TO DO → Please copy every line with the string "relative" from the entries below.

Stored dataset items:
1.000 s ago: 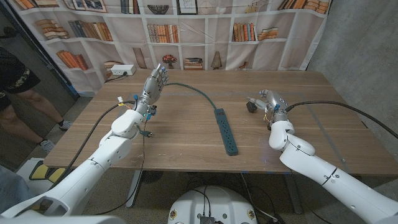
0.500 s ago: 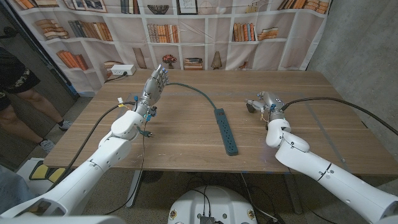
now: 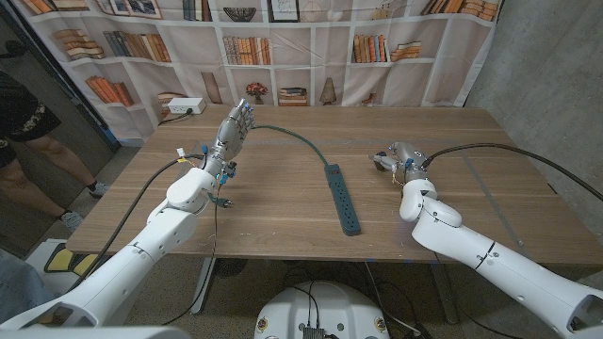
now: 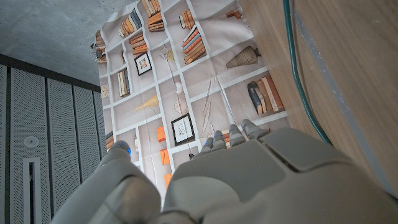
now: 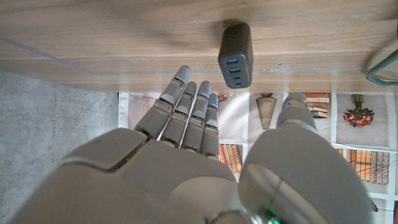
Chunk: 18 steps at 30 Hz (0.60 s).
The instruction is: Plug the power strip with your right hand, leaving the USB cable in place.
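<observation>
A backdrop printed with bookshelves hangs behind a wooden counter (image 3: 283, 202). On it the power strip (image 3: 343, 198) lies lengthwise, its green cable (image 3: 292, 134) curving off toward the far left side.

The right hand (image 3: 397, 156) sits off to the strip's right, well apart from it. In the right wrist view its fingers (image 5: 186, 102) reach out straight and slightly spread with nothing between them, pointing at a small dark USB charger block (image 5: 236, 55) that lies on the counter just beyond the fingertips, not touched. No USB cable can be made out in these frames.

The left hand (image 3: 234, 125) stands upright with fingers extended, empty, with the green cable just to its right and the strip well off from it.

As for progress, the job looks barely begun: the strip is ungrasped, its plug end cannot be seen, and the right hand has yet to take hold of anything. Finding the plug and seating it remain.
</observation>
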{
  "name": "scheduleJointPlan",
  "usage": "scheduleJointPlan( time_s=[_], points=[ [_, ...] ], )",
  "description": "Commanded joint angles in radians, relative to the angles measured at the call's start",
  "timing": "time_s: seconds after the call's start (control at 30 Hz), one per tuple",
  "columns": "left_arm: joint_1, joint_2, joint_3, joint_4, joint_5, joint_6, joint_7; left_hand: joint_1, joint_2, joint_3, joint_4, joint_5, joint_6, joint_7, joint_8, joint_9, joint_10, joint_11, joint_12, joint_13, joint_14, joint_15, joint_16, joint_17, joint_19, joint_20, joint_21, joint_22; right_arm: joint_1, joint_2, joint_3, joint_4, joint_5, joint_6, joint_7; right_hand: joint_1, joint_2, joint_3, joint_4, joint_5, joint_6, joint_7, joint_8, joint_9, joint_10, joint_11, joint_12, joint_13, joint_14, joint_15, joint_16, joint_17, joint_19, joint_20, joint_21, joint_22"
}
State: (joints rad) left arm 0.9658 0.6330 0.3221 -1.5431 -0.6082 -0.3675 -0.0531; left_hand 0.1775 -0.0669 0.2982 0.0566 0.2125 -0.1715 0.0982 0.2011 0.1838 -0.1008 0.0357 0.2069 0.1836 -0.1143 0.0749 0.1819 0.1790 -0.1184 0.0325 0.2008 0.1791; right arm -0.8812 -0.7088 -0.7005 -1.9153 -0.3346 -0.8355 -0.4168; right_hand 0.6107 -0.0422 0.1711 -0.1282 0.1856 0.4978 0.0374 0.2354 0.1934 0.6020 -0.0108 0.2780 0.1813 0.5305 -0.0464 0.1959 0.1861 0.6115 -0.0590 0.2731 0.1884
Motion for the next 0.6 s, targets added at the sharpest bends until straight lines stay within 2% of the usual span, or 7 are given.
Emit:
scheduleJointPlan(
  time_s=[0.03, 0.37, 0.6],
  points=[
    [0.000, -0.001, 0.000, 0.006, -0.001, -0.010, -0.012, 0.001, -0.006, -0.005, 0.000, 0.003, -0.002, -0.005, -0.002, 0.006, -0.002, -0.005, -0.001, 0.006, -0.001, -0.006, 0.003, 0.002, -0.008, -0.001, 0.001, 0.004, 0.045, 0.002, -0.027, 0.031, 0.014, -0.032, 0.029, -0.001, 0.005, 0.001, 0.006, 0.004, 0.005, -0.001, -0.003, 0.001, 0.001, -0.004, -0.001, 0.003, -0.003, 0.001, -0.002, 0.001, -0.004, -0.017, -0.005, 0.005],
    [-0.003, -0.006, 0.005, 0.024, -0.010, -0.007, -0.022, 0.001, -0.005, -0.007, 0.001, 0.003, 0.000, -0.005, -0.001, 0.006, 0.000, -0.005, 0.000, 0.006, 0.000, -0.007, 0.004, 0.003, -0.007, 0.003, 0.002, 0.004, 0.115, 0.004, -0.097, 0.030, 0.002, -0.139, 0.105, 0.010, 0.011, 0.006, 0.001, 0.005, 0.003, -0.004, -0.007, 0.001, 0.003, -0.006, -0.003, 0.003, 0.006, -0.001, 0.000, 0.000, 0.003, -0.015, -0.004, 0.005],
    [-0.012, -0.009, 0.007, 0.038, -0.012, -0.011, -0.032, 0.001, -0.004, -0.009, 0.001, 0.002, -0.001, -0.007, -0.002, 0.006, -0.001, -0.006, -0.001, 0.006, -0.002, -0.006, 0.003, 0.003, -0.010, 0.005, 0.002, 0.004, 0.119, 0.029, -0.104, 0.044, -0.005, -0.166, 0.057, 0.023, 0.018, 0.011, -0.003, 0.005, 0.039, -0.020, 0.000, 0.002, 0.042, -0.021, 0.004, 0.003, 0.041, -0.009, 0.007, -0.001, 0.031, -0.020, 0.004, 0.006]
  ],
)
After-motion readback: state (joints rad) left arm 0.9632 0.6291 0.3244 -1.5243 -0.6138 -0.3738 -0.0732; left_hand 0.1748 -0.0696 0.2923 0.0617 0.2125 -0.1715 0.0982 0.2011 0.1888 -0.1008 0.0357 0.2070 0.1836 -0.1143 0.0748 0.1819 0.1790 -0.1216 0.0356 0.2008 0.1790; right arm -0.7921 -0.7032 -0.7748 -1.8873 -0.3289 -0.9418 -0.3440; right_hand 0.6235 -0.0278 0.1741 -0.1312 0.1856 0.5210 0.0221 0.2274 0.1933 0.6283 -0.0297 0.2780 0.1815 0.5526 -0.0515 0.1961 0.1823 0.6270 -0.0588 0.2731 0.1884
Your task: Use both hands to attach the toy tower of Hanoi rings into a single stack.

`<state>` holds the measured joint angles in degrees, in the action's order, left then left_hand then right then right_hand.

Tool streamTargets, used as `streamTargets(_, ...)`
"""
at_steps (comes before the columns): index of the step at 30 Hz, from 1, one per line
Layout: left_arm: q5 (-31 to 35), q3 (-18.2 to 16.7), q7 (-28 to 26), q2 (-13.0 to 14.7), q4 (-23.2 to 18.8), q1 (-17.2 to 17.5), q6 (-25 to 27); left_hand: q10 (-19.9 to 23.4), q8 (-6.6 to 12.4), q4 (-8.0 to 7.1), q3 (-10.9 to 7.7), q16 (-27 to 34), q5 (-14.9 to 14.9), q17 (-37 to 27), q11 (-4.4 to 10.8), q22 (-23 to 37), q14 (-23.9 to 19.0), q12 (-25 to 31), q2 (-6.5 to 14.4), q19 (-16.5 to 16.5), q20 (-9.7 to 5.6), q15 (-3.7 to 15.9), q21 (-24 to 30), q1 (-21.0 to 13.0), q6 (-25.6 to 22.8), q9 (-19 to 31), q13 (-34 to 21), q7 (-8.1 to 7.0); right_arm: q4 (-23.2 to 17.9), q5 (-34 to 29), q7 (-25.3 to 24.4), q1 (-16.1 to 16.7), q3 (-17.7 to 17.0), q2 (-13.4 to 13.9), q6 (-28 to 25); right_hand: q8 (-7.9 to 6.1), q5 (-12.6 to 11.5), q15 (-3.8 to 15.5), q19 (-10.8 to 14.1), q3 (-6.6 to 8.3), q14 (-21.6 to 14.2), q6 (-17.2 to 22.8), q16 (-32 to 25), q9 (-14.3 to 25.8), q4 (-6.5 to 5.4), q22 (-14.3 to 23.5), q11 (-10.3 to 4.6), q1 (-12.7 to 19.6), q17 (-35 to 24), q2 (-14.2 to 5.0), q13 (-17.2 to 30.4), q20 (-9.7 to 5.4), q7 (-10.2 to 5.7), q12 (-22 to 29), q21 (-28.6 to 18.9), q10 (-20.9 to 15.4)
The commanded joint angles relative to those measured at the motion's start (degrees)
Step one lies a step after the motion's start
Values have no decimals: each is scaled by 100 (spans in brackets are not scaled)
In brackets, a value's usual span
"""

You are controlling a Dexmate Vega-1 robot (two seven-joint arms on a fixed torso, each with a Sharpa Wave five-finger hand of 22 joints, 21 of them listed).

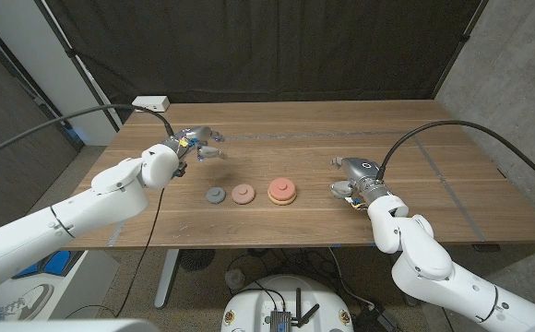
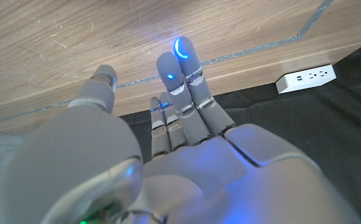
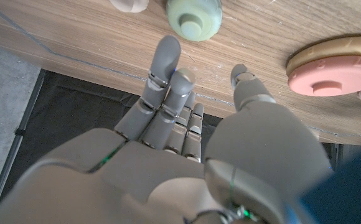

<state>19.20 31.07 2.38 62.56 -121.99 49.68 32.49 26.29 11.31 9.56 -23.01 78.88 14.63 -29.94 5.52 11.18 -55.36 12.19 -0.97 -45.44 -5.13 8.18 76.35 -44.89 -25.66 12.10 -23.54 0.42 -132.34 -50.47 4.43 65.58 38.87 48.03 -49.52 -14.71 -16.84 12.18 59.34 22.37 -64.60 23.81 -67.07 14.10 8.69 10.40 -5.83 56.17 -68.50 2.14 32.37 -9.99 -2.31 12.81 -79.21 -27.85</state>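
Three ring pieces lie in a row between the two hands: a small grey ring (image 1: 215,195), a pink ring (image 1: 243,194), and a pink-on-tan pair (image 1: 282,191) already joined, nearest the right hand (image 1: 353,178). Both this hand and the left hand (image 1: 194,143) hold nothing, fingers apart, probably ready to reach inward from each side.

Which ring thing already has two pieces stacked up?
The stack nearest the right hand: a pink ring on a wider tan one. The grey ring and the peach ring each lie alone.
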Motion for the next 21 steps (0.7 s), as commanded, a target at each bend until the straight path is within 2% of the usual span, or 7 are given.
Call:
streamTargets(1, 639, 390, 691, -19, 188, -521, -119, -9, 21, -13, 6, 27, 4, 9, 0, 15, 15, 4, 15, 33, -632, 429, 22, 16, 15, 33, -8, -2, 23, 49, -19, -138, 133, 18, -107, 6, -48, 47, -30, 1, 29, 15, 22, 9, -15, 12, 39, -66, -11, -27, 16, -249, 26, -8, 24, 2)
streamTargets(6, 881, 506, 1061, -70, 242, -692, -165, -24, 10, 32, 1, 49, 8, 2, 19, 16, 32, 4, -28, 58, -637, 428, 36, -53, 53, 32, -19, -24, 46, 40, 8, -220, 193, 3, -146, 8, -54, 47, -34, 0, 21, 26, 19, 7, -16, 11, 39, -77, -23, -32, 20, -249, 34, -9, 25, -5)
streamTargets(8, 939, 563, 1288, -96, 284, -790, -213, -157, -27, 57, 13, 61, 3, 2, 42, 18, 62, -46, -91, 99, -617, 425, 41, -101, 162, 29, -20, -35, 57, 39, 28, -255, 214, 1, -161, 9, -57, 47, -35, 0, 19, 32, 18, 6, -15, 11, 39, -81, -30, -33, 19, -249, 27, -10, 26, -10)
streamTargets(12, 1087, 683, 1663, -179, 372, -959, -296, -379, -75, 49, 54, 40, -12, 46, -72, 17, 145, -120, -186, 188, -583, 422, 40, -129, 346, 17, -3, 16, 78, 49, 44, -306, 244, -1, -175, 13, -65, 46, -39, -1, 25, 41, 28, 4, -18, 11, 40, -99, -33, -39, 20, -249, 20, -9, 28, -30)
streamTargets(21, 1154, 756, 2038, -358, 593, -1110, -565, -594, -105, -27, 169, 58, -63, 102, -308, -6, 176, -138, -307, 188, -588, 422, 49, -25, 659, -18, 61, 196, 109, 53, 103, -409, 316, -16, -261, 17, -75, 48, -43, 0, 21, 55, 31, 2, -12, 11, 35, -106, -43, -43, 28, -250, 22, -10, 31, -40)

EXERCISE SOLUTION →
  "description": "Commanded joint angles in radians, relative to the angles measured at the call's start",
The commanded joint angles relative to those measured at the motion's start (degrees)

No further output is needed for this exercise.